Mais de 430 clínicas oferecem exames traçadores no país, e o número vem crescendo cerca de 5% anualmente. A este ritmo, o SUS só alcançará mesma taxa de utilização da saúde suplementar daqui a 50 anos, destacou o Tinoco.
A representante de o Instituto Vencer o Câncer, Rita de Cassia Domingues, disse que, mesmo na saúde suplementar, os pacientes têm encontrado muita dificuldade para marcar exames. “Muitas vezes o médico não solicita exames importantes porque o plano de saúde não paga. O rol de procedimentos da Agência Nacional de Saúde deveria ser um direcionamento e não um teto. Esta é a grande preocupação da sociedade civil organizada”, destacou. Os serviços de medicina nuclear estão concentrados nas regiões Centro-Oeste, Sudeste e Sul.

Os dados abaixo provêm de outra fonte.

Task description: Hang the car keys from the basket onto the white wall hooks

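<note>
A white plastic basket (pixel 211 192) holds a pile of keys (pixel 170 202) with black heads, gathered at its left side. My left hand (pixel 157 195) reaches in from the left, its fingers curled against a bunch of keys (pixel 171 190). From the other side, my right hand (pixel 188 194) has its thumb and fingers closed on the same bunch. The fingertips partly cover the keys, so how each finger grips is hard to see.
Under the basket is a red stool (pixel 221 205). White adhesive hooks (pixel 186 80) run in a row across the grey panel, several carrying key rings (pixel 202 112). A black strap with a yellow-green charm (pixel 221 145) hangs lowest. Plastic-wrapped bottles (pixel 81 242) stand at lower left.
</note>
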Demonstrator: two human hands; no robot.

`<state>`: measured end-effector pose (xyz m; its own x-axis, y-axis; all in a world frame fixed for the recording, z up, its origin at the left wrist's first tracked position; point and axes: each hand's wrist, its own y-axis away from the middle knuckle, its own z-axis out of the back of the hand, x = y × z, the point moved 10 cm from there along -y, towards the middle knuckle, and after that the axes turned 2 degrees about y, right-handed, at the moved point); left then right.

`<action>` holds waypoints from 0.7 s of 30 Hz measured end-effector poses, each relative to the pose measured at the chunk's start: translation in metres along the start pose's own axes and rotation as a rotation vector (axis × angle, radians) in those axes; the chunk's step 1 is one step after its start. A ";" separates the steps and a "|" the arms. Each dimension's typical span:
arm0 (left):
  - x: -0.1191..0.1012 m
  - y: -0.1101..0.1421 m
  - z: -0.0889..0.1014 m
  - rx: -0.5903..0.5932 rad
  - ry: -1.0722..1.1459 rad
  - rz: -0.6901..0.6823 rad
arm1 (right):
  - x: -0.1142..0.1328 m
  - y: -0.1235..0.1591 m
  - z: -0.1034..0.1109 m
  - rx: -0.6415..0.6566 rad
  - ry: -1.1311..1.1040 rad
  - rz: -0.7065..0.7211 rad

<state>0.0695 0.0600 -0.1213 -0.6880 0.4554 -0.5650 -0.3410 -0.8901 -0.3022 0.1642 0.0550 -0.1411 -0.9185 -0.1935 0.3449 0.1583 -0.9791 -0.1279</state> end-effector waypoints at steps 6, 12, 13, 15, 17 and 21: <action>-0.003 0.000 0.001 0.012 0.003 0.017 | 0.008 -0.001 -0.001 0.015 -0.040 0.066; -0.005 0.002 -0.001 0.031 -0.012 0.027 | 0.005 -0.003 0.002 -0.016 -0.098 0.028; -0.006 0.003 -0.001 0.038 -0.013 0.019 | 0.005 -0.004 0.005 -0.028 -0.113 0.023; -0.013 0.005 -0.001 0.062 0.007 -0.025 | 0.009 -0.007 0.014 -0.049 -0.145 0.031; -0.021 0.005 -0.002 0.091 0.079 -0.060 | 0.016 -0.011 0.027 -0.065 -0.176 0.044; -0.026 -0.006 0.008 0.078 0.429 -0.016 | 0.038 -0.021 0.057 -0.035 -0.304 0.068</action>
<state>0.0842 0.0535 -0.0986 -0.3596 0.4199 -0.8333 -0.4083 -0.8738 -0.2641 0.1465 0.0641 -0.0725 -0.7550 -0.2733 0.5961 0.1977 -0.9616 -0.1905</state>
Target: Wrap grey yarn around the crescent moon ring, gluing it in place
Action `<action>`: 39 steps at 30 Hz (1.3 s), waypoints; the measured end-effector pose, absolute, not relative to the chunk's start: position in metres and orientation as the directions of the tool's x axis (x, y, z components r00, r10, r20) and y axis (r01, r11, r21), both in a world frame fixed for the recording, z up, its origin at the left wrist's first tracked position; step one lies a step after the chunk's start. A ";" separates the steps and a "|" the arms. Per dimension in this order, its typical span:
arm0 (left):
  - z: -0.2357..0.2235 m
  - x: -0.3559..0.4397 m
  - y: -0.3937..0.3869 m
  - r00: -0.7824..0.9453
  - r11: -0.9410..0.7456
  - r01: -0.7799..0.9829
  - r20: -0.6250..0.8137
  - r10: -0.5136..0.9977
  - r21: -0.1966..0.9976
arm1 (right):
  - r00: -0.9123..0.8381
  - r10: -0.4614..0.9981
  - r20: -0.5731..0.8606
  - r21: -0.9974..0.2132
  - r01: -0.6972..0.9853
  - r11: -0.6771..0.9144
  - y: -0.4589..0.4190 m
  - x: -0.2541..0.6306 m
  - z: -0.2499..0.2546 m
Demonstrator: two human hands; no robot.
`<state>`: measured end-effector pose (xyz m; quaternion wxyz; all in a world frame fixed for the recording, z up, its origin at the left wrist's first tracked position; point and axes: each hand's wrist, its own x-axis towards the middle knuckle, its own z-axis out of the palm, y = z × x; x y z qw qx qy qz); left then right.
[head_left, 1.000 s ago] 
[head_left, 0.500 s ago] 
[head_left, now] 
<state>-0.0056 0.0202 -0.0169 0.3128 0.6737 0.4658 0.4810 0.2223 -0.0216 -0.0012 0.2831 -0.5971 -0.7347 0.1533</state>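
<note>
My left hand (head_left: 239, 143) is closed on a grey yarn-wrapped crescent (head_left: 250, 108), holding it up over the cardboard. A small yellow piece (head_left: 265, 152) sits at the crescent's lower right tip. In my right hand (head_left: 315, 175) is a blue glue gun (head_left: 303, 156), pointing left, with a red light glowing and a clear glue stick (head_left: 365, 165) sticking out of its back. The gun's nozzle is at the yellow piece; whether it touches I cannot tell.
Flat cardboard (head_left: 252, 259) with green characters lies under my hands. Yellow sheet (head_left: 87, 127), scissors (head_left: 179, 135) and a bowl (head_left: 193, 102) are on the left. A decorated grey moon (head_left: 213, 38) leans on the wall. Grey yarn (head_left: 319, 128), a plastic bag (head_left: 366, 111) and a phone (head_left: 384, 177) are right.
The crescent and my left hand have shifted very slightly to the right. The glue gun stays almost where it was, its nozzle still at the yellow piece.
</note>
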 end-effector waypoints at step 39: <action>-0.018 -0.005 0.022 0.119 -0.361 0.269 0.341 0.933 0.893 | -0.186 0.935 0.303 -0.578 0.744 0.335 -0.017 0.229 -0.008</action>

A representante da Associação Brasileira de Linfoma e Leucemia (Abrale), Mariana Cavalcante, lembrou que o acesso a esse tipo de tecnologia é ainda pior nas regiões Norte e Nordeste. “Dos 40 centros que realizam PET (Tomografia por Emissão de Pósitrons), 14 ficam na Região Sul e 17 na Região Sudeste. Na Norte não tem nenhum centro que realiza o exame, segundo dados do SUS de 2015,” disse.
O PET é um dos principais avanços da medicina nuclear e vem contribuindo para diminuir o número de cirurgias desnecessárias para a remoção do tumor e diminuindo gastos no SUS.
De setembro do ano passado a agosto deste ano, segundo o Datasus, nenhum PET foi feito na Região Norte e em vários estados, inclusive no Rio de Janeiro. Ao todo foram feitos 12 mil exames nesse período, menos 0,1 para cada 100 mil habitantes, bem abaixo de países vizinhos como o Uruguai e a Argentina. Na saúde suplementar, essa taxa é de 16 por 100 mil habitantes.
A Agência Nacional de Saúde prevê o uso do exame na saúde suplementar para apenas oito indicações de câncer. Em alguns países da Europa e nos Estados Unidos, a indicação passa de 50. No SUS, o exame só está autorizado para três tipos de doenças: linfoma, câncer de pulmão e câncer de cólon com metástase hepática. Além do PET, mais 52 procedimentos ambulatoriais são oferecidos gratuitamente no sistema público de saúde, além de 20 radiofármacos. Existem hoje cerca de 150 equipamentos de PET no Brasil.